= YOUR TASK =
Please give an exact transcription of the records shown below.
_ _ _ _ _ _ _
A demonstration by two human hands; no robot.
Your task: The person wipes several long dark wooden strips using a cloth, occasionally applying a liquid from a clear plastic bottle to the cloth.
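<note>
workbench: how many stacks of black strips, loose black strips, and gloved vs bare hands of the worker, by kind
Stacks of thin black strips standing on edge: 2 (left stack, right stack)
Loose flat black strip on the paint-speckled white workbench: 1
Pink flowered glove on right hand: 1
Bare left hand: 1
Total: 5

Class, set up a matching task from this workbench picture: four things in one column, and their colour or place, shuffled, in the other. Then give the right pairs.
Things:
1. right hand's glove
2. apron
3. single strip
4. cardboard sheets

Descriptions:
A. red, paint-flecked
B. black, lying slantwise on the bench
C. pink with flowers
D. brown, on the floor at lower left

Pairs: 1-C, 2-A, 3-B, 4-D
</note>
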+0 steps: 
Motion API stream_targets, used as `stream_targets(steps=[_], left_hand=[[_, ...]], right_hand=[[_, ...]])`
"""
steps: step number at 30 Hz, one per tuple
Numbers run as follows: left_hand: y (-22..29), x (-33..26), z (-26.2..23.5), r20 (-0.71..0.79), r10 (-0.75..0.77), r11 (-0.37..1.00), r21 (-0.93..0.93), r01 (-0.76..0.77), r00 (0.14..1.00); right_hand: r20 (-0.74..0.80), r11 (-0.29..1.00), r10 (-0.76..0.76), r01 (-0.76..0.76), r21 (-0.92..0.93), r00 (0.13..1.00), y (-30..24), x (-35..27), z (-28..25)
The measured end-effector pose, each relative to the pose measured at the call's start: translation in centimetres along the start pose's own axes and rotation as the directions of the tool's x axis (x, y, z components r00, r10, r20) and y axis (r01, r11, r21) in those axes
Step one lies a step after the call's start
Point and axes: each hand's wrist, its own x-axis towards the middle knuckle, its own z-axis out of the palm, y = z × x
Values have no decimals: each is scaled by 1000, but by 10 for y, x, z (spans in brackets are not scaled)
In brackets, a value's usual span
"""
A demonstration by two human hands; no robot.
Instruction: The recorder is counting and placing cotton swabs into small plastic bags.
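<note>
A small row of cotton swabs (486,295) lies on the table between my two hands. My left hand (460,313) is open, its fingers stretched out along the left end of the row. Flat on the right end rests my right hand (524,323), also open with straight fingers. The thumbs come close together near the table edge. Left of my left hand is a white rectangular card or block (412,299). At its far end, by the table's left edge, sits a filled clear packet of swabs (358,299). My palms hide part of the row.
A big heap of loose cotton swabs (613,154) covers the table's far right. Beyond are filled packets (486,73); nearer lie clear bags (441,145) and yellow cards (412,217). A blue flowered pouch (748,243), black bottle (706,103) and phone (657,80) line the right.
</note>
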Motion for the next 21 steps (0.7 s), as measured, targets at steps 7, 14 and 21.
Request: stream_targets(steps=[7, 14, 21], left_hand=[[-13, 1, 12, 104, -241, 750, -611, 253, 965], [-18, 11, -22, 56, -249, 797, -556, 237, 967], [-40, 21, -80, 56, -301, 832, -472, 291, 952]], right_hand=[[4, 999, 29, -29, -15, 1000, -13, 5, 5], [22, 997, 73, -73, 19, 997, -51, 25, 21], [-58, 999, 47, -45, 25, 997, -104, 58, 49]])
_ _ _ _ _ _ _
= RESPONSE FOR THIS EXERCISE =
A demonstration by two human hands; no robot.
Your task: The person wipes several long dark wooden strips using a cloth, occasionally applying a liquid from a clear plastic bottle to the cloth.
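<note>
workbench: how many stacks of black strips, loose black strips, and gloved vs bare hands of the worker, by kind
Stacks of thin black strips standing on edge: 2 (left stack, right stack)
Loose flat black strip on the paint-speckled white workbench: 1
Pink flowered glove on right hand: 1
Bare left hand: 1
Total: 5

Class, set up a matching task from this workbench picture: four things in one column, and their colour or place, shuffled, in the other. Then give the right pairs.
Things:
1. right hand's glove
2. apron
3. single strip
4. cardboard sheets

Descriptions:
A. red, paint-flecked
B. black, lying slantwise on the bench
C. pink with flowers
D. brown, on the floor at lower left

Pairs: 1-C, 2-A, 3-B, 4-D
</note>
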+0 steps: 
Motion API stream_targets, used as `stream_targets(steps=[_], left_hand=[[_, ...]], right_hand=[[_, ...]])`
"""
steps: step number at 30 Hz, one per tuple
Numbers run as follows: left_hand: y (-22..29), x (-33..26), z (-26.2..23.5), r20 (-0.71..0.79), r10 (-0.75..0.77), r11 (-0.37..1.00), r21 (-0.93..0.93), r01 (-0.76..0.77), r00 (0.14..1.00); right_hand: r20 (-0.74..0.80), r11 (-0.29..1.00), r10 (-0.76..0.76), r01 (-0.76..0.76), r21 (-0.92..0.93), r00 (0.13..1.00), y (-30..24), x (-35..27), z (-28..25)
The measured end-effector pose, each relative to the pose measured at the call's start: translation in centimetres along the start pose's own axes and rotation as the directions of the tool's x axis (x, y, z components r00, r10, r20) and y axis (r01, r11, r21) in those axes
Step one lies a step after the call's start
Point and axes: each hand's wrist, its own x-axis towards the middle knuckle, its own z-axis out of the palm, y = z × x
Values have no decimals: each is scaled by 1000, but by 10 for y, x, z (spans in brackets are not scaled)
In brackets, a value's usual span
"""
A demonstration by two human hands; no robot.
Instruction: The recorder is counting and placing cotton swabs into small plastic bags.
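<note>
A small row of cotton swabs (486,295) lies on the table between my two hands. My left hand (460,313) is open, its fingers stretched out along the left end of the row. Flat on the right end rests my right hand (524,323), also open with straight fingers. The thumbs come close together near the table edge. Left of my left hand is a white rectangular card or block (412,299). At its far end, by the table's left edge, sits a filled clear packet of swabs (358,299). My palms hide part of the row.
A big heap of loose cotton swabs (613,154) covers the table's far right. Beyond are filled packets (486,73); nearer lie clear bags (441,145) and yellow cards (412,217). A blue flowered pouch (748,243), black bottle (706,103) and phone (657,80) line the right.
</note>
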Motion for the next 21 steps (0.7 s), as measured, targets at steps 7, 14 and 21.
Request: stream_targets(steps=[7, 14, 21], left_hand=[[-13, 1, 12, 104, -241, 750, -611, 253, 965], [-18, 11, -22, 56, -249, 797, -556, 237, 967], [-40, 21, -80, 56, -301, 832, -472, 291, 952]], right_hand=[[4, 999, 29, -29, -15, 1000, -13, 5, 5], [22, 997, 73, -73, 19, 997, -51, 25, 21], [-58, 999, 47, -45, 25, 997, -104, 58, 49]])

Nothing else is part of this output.